Бен молча ждал. Роман сбросил скорость перед поворотом на боковую трассу, куда уходила добрая половина автомобильного потока.
— Мои родители погибли. Давно, еще в девяносто седьмом. С отцом разобрались конкуренты по бизнесу — тогда это было обычное дело. Заминировали машину. Мать случайно оказалась там же… Она не должна была в тот день ехать с отцом, то есть — ее эти разборки не касались, это вышло незапланированно… Но факт — они оказались в машине вместе… Я тогда учился в выпускном классе. После случившегося, естественно, школу закончил кое-как, ни о каком вузе и речи не шло — и на оценках не выехал, и денег уже не стало, папашин бизнес сразу же прибрали к рукам конкуренты. А потом военкомат про меня вспомнил… Попал в Забайкалье, в пограничные войска — а они же по ведомству ФСБ. Офицеры у нас периодически подбирали перспективные кандидатуры, агитировали после армии в академию поступать. Рекомендации давали, некоторым даже помогали пройти вступительные экзамены… Ну, и я рассудил, что для меня это единственный способ получить высшее образование. А со временем, может быть, возродить семейный бизнес — отец же руководил сетью охранных предприятий. Он сам был из ментов, уволился в начале перестройки и свою фирму открыл…

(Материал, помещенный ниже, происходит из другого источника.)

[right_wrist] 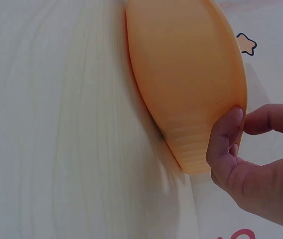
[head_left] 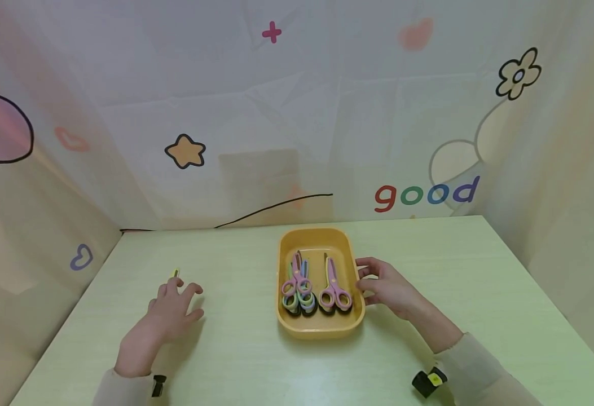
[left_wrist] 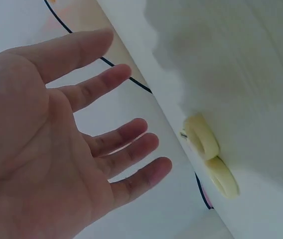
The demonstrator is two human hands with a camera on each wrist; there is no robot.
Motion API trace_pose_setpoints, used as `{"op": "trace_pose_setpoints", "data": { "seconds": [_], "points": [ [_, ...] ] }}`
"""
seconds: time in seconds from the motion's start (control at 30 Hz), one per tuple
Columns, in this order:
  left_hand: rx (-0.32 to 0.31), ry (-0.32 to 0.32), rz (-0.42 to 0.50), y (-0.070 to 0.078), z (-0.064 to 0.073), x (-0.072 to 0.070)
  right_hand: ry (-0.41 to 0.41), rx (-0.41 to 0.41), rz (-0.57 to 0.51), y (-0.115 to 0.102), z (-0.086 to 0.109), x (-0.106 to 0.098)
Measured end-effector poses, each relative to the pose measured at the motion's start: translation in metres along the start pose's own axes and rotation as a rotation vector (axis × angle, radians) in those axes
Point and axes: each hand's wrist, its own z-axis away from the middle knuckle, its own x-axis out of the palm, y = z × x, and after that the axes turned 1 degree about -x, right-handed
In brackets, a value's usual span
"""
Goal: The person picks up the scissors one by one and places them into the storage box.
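Note:
My left hand (head_left: 167, 316) hovers over the table's left side, palm down, its fingers spread and loosely bent. Just beyond its fingertips shows a small piece of a yellow scissors-like thing (head_left: 176, 273); the hand hides the rest. Two pale yellow finger loops (left_wrist: 209, 142) lie on the table in the left wrist view, apart from the hand. At the right edge of a yellow tray (head_left: 320, 332), my right hand (head_left: 393, 288) holds the rim with thumb and fingers. Several scissors (head_left: 330, 282) with pink, green and blue handles lie in the tray, some stacked.
The pale table (head_left: 236, 361) carries the tray near its middle. A printed curtain (head_left: 276, 113) hangs behind the back edge and down both sides. Black straps (head_left: 429, 382) sit at the wrists.

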Motion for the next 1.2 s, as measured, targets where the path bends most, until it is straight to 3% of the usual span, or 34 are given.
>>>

— Ты хотел мстить, — тихо сказал Бен. Не спрашивал — просто отметил, как само собой разумеющийся факт.
— Я прошел все психологические тесты, — так же безразлично ответил Роман.
— Ну и что…
— Странный ты какой-то сегодня. В самом деле заболел, что ли?
— Не знаю, — вздохнул Бен. — Всё как будто не наяву. Как будто я еще не проснулся.
— Оно на то похоже… Такую пургу гонишь…
— Потому, что во сне можно все, что угодно и говорить, и делать, — Бен отвернулся к стеклу.
Роман свернул к обочине и заглушил двигатель. Развернулся на сиденье боком, насколько позволяли бортики кресла:
— Ну-ка, давай рассказывай, что было во сне, — коротко потребовал он.
«Ишь ты, просек фишку», — не то чтоб удивился, скорее уж — снова просто отметил про себя Бен. И рассказал все подробно, в деталях.